TO DO ::
The result should be an exact copy of the data, free of pictures.

DATASET EXTRACT ::
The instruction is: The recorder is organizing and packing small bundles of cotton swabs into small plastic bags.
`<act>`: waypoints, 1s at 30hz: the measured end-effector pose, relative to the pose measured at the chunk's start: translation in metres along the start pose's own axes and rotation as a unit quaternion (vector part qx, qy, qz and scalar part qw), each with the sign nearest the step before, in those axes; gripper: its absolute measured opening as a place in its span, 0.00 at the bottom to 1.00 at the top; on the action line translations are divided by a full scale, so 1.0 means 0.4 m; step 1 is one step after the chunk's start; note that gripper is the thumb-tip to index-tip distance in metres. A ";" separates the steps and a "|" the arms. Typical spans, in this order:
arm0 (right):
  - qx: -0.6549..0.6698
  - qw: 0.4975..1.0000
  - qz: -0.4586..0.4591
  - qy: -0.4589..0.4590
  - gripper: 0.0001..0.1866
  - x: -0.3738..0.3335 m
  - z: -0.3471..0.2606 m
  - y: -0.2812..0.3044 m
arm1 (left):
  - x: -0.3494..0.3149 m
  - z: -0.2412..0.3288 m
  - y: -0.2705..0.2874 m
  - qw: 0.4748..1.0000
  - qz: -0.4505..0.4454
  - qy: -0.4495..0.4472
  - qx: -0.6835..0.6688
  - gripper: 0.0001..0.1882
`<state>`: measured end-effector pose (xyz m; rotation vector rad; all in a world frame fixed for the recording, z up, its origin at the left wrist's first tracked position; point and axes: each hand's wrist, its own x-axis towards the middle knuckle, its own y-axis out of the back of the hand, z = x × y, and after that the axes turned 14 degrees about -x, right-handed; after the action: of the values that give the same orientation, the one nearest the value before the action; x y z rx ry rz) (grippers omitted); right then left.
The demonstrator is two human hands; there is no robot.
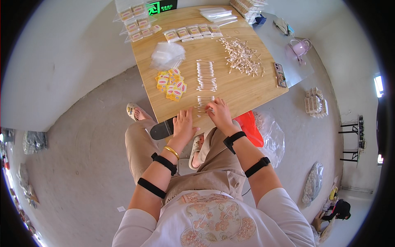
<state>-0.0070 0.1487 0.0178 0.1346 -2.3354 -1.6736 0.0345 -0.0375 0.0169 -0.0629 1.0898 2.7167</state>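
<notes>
Table (247, 92), wooden, upper centre of frame; person seated at its near edge. Loose heap of swabs (242, 55), upper right. Clear bags (167, 54) and yellow packets (171, 84), centre left. Phone (280, 75) close to the right edge. Aligned swab rows (206, 75), centre. Small swab bundle (204, 105) near the front edge: right hand (220, 113) with fingertips narrowed on it, seemingly pinching a few; left hand (184, 123) flat, fingers spread, just beside, holding nothing. Risk: bundle so near the edge, a nudge could roll swabs off; a sleeve could scatter the rows.
</notes>
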 end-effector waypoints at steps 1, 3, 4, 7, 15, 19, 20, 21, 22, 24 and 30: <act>-0.001 1.000 -0.003 -0.003 0.06 0.000 0.000 -0.001 | 0.000 0.000 0.000 1.000 0.000 0.000 0.000 0.51; -0.001 1.000 -0.004 0.002 0.06 0.001 -0.001 -0.002 | 0.000 -0.002 -0.001 1.000 -0.001 0.002 0.004 0.50; -0.001 1.000 -0.005 0.006 0.06 0.001 -0.002 -0.002 | 0.000 -0.003 -0.002 1.000 -0.001 0.002 0.004 0.50; -0.001 1.000 -0.003 0.012 0.06 0.001 0.002 -0.005 | 0.002 -0.003 -0.004 1.000 -0.001 0.000 0.006 0.50; -0.002 1.000 -0.005 0.014 0.05 -0.007 0.002 -0.001 | -0.001 -0.002 -0.001 1.000 -0.004 0.005 0.005 0.49; -0.009 1.000 -0.006 0.012 0.05 -0.007 0.002 -0.002 | -0.003 0.000 -0.001 1.000 -0.003 0.005 0.007 0.48; -0.009 1.000 -0.006 0.012 0.05 -0.008 0.001 -0.003 | -0.004 0.000 -0.001 1.000 -0.002 0.004 0.003 0.47; -0.005 1.000 -0.006 0.013 0.05 -0.008 0.000 -0.003 | -0.005 0.000 0.000 1.000 -0.002 0.003 -0.001 0.47; -0.001 1.000 -0.005 0.013 0.05 -0.008 -0.001 -0.003 | -0.007 0.000 0.000 1.000 -0.002 0.004 -0.001 0.47; 0.003 1.000 -0.006 0.012 0.05 -0.007 -0.005 -0.001 | -0.009 -0.001 0.000 1.000 -0.004 0.003 -0.001 0.46; 0.029 1.000 0.005 0.011 0.05 -0.008 0.010 -0.009 | -0.012 -0.003 0.000 1.000 -0.010 -0.004 0.008 0.46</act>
<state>-0.0053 0.1516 0.0126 0.1519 -2.3641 -1.5929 0.0391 -0.0391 0.0167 -0.0590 1.1015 2.6883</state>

EXERCISE RESPONSE ::
The instruction is: The recorder is organizing and packing small bundles of cotton swabs into small plastic bags.
`<act>`: waypoints, 1s at 30hz: the measured end-effector pose, relative to the pose measured at the chunk's start: translation in metres along the start pose's own axes and rotation as a unit quaternion (vector part qx, qy, qz and scalar part qw), each with the sign nearest the step before, in those axes; gripper: its absolute measured opening as a place in its span, 0.00 at the bottom to 1.00 at the top; on the action line translations are divided by a full scale, so 1.0 means 0.4 m; step 1 is one step after the chunk's start; note that gripper is the thumb-tip to index-tip distance in metres. A ";" separates the steps and a "|" the arms. Typical spans, in this order:
arm0 (right):
  - qx: -0.6549..0.6698
  - qw: 0.4975..1.0000
  - qz: -0.4586..0.4591
  - qy: -0.4589..0.4590
  - gripper: 0.0001..0.1866
  - x: -0.3738..0.3335 m
  - z: -0.3471..0.2606 m
  - y: -0.2812..0.3044 m
arm1 (left):
  - x: -0.3494..0.3149 m
  - z: -0.2412..0.3288 m
  - y: -0.2705..0.2874 m
  - qw: 0.4748..1.0000
  - qz: -0.4505..0.4454
  - qy: -0.4495..0.4472
  - qx: -0.6835..0.6688
  - gripper: 0.0001..0.1882
`<state>`: measured end-effector pose (xyz m; rotation vector rad; all in a world frame fixed for the recording, z up, its origin at the left wrist's first tracked position; point and axes: each hand's wrist, its own x-axis towards the middle knuckle, its own y-axis out of the back of the hand, z = x × y, and after that the axes turned 14 degrees about -x, right-handed; after the action: of the values that give the same orientation, the one nearest the value before the action; x y z rx ry rz) (grippers omitted); right then left.
The demonstrator is two human hands; there is no robot.
<state>-0.0070 0.1487 0.0178 0.1346 -2.3354 -1.6736 0.0345 -0.0375 0.0169 -0.0629 1.0898 2.7167</state>
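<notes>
Table (247, 92), wooden, upper centre of frame; person seated at its near edge. Loose heap of swabs (242, 55), upper right. Clear bags (167, 54) and yellow packets (171, 84), centre left. Phone (280, 75) close to the right edge. Aligned swab rows (206, 75), centre. Small swab bundle (204, 105) near the front edge: right hand (220, 113) with fingertips narrowed on it, seemingly pinching a few; left hand (184, 123) flat, fingers spread, just beside, holding nothing. Risk: bundle so near the edge, a nudge could roll swabs off; a sleeve could scatter the rows.
</notes>
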 end-effector waypoints at steps 1, 3, 4, 7, 15, 19, 20, 21, 22, 24 and 30: <act>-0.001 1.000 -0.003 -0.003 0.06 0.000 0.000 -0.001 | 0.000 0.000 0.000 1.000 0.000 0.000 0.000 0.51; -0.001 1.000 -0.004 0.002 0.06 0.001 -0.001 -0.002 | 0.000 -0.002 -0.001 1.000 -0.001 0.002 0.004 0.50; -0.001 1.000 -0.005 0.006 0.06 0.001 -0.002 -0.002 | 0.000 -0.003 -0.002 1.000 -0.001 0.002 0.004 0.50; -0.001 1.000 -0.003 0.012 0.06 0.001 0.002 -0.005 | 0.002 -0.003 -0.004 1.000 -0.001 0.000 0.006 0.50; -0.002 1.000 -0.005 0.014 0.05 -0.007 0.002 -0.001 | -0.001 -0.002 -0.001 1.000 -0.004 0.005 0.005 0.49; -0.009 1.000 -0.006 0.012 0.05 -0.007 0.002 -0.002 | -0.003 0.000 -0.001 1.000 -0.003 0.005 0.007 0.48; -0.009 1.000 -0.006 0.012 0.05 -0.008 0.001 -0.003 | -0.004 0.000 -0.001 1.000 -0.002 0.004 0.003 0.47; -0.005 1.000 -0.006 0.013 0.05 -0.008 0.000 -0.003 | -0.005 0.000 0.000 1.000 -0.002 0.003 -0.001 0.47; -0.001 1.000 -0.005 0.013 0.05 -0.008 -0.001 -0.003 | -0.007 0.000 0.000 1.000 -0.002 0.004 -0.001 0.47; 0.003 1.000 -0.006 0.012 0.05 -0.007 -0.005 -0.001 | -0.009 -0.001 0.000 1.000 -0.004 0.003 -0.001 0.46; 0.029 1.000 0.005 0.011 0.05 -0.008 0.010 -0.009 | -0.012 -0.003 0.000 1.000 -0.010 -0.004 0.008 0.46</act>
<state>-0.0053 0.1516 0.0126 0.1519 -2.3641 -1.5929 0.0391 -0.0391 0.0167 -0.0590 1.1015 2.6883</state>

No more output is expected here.